• Work to complete: Search the records for "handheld". Report every line where it occurs.

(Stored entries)
################

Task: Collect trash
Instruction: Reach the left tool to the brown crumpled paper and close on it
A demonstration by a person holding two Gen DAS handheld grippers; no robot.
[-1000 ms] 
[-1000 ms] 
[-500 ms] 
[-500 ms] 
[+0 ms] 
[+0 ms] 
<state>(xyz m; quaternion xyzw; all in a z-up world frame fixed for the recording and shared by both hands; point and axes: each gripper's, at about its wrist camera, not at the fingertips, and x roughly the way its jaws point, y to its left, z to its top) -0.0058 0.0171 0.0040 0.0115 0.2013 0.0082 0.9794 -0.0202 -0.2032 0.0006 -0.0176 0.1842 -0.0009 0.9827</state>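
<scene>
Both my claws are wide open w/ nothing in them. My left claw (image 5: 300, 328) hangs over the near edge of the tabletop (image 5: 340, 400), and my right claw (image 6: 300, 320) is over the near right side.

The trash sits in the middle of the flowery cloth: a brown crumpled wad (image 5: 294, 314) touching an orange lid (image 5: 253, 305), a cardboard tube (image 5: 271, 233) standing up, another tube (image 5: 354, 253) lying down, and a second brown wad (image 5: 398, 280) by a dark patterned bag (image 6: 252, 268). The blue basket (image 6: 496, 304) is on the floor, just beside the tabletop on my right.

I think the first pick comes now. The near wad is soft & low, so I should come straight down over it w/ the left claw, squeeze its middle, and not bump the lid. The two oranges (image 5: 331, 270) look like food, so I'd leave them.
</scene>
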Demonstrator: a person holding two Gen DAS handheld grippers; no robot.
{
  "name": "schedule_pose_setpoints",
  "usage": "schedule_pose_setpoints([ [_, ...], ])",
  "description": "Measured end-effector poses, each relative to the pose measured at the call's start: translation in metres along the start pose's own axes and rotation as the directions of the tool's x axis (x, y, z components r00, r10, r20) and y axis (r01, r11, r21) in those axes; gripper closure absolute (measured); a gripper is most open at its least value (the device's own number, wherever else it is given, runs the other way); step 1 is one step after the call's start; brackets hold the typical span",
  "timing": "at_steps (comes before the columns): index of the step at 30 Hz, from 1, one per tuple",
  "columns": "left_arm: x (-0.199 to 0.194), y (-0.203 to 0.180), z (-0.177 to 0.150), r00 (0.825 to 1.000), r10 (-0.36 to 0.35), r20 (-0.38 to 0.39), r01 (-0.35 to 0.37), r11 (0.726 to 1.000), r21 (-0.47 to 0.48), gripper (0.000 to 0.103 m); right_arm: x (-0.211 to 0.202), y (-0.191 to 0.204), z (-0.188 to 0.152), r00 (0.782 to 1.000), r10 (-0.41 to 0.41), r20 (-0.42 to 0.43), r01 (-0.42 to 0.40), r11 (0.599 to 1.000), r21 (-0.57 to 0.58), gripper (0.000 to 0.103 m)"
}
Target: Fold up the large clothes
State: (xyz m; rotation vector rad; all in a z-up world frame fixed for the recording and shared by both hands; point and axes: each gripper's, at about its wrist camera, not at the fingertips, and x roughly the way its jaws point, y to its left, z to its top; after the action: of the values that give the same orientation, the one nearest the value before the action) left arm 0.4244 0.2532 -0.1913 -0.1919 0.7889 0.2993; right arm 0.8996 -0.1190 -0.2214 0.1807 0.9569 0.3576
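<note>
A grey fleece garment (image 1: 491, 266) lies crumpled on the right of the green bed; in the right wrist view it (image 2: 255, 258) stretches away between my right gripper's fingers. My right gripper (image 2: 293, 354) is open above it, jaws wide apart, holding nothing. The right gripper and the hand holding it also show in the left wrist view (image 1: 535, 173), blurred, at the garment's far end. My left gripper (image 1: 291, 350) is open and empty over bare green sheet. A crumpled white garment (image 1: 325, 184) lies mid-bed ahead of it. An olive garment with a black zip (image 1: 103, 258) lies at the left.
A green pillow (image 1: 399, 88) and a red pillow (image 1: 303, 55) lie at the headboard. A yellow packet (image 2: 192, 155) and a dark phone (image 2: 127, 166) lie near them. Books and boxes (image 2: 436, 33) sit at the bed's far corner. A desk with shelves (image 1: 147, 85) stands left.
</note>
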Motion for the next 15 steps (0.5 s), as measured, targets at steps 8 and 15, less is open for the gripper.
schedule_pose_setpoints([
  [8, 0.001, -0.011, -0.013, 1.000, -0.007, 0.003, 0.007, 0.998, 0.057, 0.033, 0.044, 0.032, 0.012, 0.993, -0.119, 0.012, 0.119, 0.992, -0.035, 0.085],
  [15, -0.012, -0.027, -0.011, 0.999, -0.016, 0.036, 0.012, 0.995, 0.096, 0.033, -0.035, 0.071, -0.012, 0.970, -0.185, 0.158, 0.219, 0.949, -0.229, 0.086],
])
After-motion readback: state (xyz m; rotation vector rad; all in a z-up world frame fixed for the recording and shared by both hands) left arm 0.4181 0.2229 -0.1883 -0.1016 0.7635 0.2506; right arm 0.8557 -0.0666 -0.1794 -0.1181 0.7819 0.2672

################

• Result for this task:
A demonstration by a person holding two Gen DAS handheld grippers; no robot.
Demonstrator: a person holding two Gen DAS handheld grippers; no robot.

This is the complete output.